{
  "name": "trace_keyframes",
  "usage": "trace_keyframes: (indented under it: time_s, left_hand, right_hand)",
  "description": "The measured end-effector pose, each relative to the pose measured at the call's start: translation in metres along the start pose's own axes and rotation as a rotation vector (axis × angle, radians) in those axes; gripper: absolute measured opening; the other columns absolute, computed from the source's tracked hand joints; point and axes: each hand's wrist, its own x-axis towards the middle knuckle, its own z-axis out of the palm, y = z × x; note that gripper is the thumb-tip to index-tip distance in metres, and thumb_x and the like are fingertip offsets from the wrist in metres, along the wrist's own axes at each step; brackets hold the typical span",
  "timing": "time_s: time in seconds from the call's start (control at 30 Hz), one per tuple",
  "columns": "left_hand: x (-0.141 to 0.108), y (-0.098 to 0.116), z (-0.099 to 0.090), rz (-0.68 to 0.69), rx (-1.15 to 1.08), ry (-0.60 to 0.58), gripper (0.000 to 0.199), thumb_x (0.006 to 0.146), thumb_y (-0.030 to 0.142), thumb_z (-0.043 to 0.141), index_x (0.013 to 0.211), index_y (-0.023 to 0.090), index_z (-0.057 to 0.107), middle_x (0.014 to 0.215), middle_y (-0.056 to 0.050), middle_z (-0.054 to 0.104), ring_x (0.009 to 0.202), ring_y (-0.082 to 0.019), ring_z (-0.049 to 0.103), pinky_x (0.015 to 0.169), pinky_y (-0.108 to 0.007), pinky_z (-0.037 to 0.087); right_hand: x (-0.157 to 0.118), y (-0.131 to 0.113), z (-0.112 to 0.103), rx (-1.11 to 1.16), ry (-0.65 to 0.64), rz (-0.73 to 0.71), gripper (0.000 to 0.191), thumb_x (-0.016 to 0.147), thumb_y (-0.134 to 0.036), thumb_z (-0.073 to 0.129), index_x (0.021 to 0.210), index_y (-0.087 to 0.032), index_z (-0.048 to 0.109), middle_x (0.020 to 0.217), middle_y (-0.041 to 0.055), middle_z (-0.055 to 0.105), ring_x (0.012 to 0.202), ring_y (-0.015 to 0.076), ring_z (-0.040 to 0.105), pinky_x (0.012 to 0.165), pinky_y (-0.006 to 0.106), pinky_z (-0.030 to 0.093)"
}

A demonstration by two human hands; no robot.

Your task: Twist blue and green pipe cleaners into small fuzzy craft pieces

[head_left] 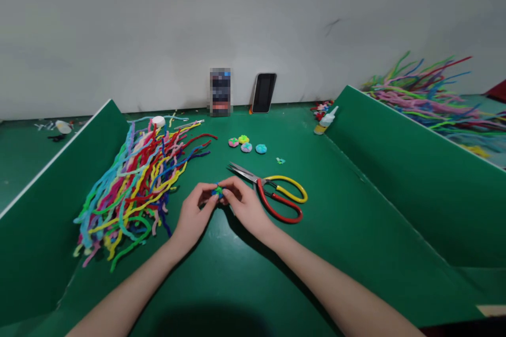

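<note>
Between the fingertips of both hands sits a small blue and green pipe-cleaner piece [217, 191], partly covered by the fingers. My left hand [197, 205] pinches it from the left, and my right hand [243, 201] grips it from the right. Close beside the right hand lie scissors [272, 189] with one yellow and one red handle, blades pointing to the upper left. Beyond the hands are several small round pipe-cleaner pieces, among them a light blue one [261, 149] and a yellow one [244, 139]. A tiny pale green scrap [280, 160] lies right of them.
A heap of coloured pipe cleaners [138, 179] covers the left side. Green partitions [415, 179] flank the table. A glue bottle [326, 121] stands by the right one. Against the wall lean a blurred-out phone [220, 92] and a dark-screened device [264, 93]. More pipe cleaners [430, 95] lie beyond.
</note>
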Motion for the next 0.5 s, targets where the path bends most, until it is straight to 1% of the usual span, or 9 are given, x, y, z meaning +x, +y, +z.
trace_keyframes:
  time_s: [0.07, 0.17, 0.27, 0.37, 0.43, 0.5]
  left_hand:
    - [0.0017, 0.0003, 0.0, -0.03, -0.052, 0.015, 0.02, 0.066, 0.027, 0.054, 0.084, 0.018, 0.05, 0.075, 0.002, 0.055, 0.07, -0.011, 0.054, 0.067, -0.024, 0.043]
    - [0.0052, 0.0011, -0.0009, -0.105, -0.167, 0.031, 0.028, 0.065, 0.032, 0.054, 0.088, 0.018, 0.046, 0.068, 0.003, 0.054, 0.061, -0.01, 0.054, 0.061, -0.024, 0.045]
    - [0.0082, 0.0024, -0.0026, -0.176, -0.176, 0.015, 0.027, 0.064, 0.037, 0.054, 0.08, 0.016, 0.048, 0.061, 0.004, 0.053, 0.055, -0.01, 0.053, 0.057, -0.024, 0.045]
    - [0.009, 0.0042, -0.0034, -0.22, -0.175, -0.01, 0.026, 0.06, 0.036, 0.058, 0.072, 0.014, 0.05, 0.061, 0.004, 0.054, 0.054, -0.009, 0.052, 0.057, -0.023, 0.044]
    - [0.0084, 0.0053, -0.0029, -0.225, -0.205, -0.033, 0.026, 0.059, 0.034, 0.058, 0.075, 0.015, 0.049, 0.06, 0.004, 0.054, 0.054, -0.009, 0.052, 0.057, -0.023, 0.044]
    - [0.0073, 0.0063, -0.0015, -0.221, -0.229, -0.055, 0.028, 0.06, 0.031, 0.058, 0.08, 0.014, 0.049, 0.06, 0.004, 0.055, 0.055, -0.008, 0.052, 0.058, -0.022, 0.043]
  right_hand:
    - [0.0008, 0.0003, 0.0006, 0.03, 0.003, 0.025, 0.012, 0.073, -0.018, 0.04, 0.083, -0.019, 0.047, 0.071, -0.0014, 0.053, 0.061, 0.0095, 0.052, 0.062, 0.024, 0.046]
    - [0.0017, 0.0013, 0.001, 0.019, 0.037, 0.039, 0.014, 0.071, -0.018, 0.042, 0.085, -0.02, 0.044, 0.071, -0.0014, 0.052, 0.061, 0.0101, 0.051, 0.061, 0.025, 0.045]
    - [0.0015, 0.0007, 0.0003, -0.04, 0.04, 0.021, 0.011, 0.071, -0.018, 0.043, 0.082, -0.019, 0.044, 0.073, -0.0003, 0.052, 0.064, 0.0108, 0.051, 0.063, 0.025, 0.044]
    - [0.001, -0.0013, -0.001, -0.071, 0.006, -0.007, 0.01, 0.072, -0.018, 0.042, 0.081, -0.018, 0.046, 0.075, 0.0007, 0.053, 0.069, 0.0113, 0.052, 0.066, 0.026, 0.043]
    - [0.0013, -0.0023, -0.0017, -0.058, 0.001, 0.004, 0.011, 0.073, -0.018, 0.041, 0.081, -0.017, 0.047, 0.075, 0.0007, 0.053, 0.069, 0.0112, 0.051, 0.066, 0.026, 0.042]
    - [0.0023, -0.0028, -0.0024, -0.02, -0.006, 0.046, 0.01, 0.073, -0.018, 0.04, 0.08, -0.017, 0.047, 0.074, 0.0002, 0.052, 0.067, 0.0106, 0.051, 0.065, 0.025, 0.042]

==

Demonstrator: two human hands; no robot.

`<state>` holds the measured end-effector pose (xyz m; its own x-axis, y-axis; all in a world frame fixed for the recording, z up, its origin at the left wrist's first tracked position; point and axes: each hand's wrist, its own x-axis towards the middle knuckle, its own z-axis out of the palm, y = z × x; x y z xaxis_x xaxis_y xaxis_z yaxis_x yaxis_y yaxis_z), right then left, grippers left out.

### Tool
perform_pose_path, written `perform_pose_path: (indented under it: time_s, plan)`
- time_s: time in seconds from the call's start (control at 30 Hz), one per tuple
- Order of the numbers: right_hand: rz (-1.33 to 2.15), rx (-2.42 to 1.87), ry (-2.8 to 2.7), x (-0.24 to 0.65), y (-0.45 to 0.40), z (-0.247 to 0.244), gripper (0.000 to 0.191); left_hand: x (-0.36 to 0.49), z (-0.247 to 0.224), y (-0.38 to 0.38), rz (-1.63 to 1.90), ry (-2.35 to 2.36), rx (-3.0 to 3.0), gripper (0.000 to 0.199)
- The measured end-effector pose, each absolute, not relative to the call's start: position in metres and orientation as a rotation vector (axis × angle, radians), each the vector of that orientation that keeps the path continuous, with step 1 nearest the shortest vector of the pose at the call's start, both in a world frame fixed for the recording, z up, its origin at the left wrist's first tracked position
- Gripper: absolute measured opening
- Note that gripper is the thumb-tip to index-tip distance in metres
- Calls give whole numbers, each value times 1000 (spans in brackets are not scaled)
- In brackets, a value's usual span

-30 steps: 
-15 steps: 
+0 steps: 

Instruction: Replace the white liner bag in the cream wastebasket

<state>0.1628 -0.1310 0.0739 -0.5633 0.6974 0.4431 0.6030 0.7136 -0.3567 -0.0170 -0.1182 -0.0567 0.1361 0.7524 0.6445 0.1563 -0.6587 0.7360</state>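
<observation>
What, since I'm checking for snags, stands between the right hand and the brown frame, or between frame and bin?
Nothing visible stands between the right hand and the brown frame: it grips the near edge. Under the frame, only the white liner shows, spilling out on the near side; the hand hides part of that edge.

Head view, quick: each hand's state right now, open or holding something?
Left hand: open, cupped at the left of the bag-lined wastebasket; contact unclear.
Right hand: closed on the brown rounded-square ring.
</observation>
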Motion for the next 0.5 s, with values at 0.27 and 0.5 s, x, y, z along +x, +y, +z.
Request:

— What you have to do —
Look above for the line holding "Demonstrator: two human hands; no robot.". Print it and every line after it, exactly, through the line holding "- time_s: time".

— Response box —
Demonstrator: two human hands; no robot.

`<state>` holds the measured end-effector pose (xyz m; its own x-axis, y-axis; all in a world frame fixed for the recording, z up, its origin at the left wrist's first tracked position; point and axes: each hand's wrist, its own x-axis towards the middle knuckle, its own z-axis out of the palm, y = z × x; x y z xaxis_x xaxis_y xaxis_z yaxis_x yaxis_y yaxis_z), right then left, grippers left out.

### Tool
perform_pose_path, written `perform_pose_path: (indented under it: time_s, plan)`
- time_s: time in seconds from the call's start (control at 30 Hz), one per tuple

No further output is required for this answer.